▶ **What to work on**: Lines to restate from the data below: from the one containing "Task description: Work" to the one containing "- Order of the", both included. Give them again exactly, and only them.

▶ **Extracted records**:

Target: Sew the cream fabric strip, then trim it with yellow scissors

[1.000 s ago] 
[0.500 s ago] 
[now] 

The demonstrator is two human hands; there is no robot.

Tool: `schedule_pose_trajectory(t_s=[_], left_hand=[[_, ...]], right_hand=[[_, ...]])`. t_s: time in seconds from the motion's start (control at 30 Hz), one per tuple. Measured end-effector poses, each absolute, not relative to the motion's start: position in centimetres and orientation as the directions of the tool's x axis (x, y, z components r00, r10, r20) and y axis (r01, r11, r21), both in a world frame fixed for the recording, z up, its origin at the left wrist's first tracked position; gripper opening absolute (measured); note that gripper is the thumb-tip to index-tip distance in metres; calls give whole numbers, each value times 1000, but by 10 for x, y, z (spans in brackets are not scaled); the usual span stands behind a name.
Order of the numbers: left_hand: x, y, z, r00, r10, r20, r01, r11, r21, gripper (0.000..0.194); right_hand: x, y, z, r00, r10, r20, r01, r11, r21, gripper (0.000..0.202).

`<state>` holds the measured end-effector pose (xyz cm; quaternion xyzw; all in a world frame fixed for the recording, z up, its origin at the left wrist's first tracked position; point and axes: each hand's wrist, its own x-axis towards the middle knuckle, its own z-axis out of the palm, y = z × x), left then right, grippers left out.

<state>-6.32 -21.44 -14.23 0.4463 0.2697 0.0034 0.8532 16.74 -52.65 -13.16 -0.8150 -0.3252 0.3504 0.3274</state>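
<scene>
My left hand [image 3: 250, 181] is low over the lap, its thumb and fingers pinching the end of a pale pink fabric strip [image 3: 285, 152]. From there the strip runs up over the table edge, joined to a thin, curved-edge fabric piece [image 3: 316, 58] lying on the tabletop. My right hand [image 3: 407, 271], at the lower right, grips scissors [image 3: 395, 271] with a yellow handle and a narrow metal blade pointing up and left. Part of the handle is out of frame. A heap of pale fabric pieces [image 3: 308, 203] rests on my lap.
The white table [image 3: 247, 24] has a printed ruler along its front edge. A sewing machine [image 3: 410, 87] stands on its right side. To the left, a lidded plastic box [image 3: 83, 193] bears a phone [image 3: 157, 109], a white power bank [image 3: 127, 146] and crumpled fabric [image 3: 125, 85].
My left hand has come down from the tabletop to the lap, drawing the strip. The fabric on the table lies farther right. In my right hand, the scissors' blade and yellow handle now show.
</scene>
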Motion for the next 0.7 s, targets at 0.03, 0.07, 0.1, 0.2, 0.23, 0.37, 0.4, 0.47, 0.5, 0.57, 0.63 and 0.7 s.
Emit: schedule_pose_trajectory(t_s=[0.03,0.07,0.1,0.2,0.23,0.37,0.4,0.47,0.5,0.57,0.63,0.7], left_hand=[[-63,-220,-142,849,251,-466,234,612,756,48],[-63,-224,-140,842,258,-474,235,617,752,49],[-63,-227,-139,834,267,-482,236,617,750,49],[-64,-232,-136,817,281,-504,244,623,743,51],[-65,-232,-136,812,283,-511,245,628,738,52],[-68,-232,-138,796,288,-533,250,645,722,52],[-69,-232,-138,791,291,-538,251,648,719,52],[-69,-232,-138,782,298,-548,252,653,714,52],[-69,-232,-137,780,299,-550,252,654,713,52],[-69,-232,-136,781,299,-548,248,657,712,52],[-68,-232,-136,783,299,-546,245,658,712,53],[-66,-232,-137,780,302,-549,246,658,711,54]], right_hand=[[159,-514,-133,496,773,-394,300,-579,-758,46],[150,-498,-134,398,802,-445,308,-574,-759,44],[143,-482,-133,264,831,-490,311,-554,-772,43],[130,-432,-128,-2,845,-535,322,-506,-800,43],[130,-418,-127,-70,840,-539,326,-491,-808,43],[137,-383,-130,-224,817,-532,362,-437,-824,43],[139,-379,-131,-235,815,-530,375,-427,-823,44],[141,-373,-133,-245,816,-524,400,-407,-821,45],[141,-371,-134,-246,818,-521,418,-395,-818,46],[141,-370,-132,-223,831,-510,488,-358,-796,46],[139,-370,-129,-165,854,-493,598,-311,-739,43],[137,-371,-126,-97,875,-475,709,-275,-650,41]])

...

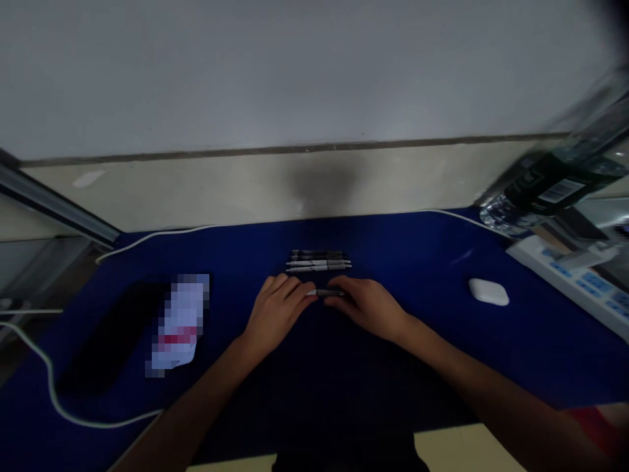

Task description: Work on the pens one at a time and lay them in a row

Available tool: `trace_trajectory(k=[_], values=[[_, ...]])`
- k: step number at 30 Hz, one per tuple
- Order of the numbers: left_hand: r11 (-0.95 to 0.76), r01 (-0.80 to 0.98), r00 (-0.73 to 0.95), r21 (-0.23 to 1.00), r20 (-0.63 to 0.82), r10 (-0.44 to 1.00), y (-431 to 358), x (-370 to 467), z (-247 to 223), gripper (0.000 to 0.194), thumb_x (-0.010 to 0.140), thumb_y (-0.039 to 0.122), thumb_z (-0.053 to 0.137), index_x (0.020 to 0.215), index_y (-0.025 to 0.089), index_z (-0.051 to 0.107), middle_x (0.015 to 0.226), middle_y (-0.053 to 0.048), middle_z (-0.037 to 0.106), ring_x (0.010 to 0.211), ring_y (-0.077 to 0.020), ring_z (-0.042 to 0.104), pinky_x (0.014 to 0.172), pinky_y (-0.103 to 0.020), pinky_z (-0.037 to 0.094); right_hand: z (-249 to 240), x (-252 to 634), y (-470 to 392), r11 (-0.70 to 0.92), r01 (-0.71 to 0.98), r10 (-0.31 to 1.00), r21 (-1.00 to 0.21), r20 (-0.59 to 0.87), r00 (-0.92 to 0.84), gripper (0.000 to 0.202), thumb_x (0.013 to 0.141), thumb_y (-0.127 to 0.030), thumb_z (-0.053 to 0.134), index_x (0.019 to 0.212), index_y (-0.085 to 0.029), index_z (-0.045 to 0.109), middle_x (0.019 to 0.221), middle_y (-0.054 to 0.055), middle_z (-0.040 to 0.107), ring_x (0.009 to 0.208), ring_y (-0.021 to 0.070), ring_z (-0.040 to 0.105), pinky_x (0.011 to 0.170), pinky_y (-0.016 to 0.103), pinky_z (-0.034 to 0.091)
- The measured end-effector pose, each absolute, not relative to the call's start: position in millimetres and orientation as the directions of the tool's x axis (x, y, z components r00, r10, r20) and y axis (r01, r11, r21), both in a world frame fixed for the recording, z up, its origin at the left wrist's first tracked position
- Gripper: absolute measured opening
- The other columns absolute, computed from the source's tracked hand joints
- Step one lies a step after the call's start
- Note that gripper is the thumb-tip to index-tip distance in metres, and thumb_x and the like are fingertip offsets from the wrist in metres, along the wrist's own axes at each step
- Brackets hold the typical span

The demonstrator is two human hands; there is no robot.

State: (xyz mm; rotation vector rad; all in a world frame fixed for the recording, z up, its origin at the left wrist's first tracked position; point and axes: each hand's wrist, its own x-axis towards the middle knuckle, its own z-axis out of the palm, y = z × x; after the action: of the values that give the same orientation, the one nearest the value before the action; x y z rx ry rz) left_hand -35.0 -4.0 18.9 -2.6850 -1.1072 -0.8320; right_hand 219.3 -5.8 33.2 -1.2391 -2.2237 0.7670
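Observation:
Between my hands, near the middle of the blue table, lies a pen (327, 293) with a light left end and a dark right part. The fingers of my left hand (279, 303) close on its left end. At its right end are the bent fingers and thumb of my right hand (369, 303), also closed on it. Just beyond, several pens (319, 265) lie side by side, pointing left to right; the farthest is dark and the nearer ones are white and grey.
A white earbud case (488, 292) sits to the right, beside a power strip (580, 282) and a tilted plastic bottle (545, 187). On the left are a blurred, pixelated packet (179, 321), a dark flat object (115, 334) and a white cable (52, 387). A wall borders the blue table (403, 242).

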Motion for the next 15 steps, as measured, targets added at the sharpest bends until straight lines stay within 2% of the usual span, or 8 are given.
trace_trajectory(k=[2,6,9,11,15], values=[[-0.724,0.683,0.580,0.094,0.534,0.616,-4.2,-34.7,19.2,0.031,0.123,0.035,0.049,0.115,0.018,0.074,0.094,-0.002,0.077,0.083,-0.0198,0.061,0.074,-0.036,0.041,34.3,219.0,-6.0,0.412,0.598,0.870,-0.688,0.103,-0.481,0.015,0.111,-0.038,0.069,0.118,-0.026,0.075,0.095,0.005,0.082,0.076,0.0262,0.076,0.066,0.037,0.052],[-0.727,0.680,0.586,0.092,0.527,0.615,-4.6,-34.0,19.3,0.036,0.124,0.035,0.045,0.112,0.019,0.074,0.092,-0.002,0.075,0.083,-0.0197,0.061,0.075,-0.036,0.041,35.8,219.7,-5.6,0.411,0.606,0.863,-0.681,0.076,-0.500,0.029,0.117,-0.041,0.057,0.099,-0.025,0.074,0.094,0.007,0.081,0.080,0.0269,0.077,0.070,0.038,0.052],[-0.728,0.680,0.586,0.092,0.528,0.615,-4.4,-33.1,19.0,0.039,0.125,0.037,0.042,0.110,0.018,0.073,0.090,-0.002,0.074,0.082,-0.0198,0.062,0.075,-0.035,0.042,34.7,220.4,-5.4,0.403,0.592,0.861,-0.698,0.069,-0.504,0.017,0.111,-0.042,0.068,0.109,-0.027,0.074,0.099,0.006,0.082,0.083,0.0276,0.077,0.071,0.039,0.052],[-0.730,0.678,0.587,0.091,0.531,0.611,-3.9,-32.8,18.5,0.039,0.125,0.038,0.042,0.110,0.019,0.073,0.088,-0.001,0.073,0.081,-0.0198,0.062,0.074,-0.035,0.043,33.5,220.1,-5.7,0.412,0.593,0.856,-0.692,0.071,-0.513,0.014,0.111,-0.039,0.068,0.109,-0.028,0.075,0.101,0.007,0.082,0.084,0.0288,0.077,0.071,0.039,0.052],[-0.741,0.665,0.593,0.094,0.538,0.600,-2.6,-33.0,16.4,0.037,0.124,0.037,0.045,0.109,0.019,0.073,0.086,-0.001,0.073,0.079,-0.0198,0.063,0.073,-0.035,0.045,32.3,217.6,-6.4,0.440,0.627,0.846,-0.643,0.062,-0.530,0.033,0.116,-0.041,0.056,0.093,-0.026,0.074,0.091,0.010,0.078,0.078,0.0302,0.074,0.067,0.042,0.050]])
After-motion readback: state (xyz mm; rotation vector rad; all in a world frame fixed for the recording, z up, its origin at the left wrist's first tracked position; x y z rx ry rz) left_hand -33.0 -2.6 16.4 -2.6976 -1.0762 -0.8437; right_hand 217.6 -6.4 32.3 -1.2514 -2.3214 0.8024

▶ **Output of the task**:
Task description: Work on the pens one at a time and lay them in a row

Available tool: `trace_trajectory(k=[_], values=[[_, ...]])`
- k: step number at 30 Hz, one per tuple
- Order of the numbers: left_hand: r11 (-0.95 to 0.76), r01 (-0.80 to 0.98), r00 (-0.73 to 0.95), r21 (-0.23 to 1.00), r20 (-0.63 to 0.82), r10 (-0.44 to 1.00), y (-431 to 358), x (-370 to 467), z (-247 to 223), gripper (0.000 to 0.194), thumb_x (-0.010 to 0.140), thumb_y (-0.039 to 0.122), thumb_z (-0.053 to 0.137), index_x (0.020 to 0.215), index_y (-0.025 to 0.089), index_z (-0.051 to 0.107), middle_x (0.015 to 0.226), middle_y (-0.053 to 0.048), middle_z (-0.037 to 0.106), ring_x (0.010 to 0.211), ring_y (-0.077 to 0.020), ring_z (-0.042 to 0.104), pinky_x (0.014 to 0.172), pinky_y (-0.103 to 0.020), pinky_z (-0.037 to 0.094); right_hand: z (-249 to 240), x (-252 to 634), y (-470 to 392), r11 (-0.70 to 0.92), r01 (-0.71 to 0.98), r10 (-0.31 to 1.00), r21 (-1.00 to 0.21), r20 (-0.59 to 0.87), r00 (-0.92 to 0.84), gripper (0.000 to 0.202), thumb_x (0.013 to 0.141), thumb_y (-0.127 to 0.030), thumb_z (-0.053 to 0.134), index_x (0.019 to 0.212), index_y (-0.085 to 0.029), index_z (-0.045 to 0.109), middle_x (0.019 to 0.221), middle_y (-0.054 to 0.055), middle_z (-0.040 to 0.107), ring_x (0.009 to 0.208), ring_y (-0.021 to 0.070), ring_z (-0.040 to 0.105), pinky_x (0.011 to 0.170), pinky_y (-0.016 to 0.103), pinky_z (-0.034 to 0.091)

The answer has been written out completely.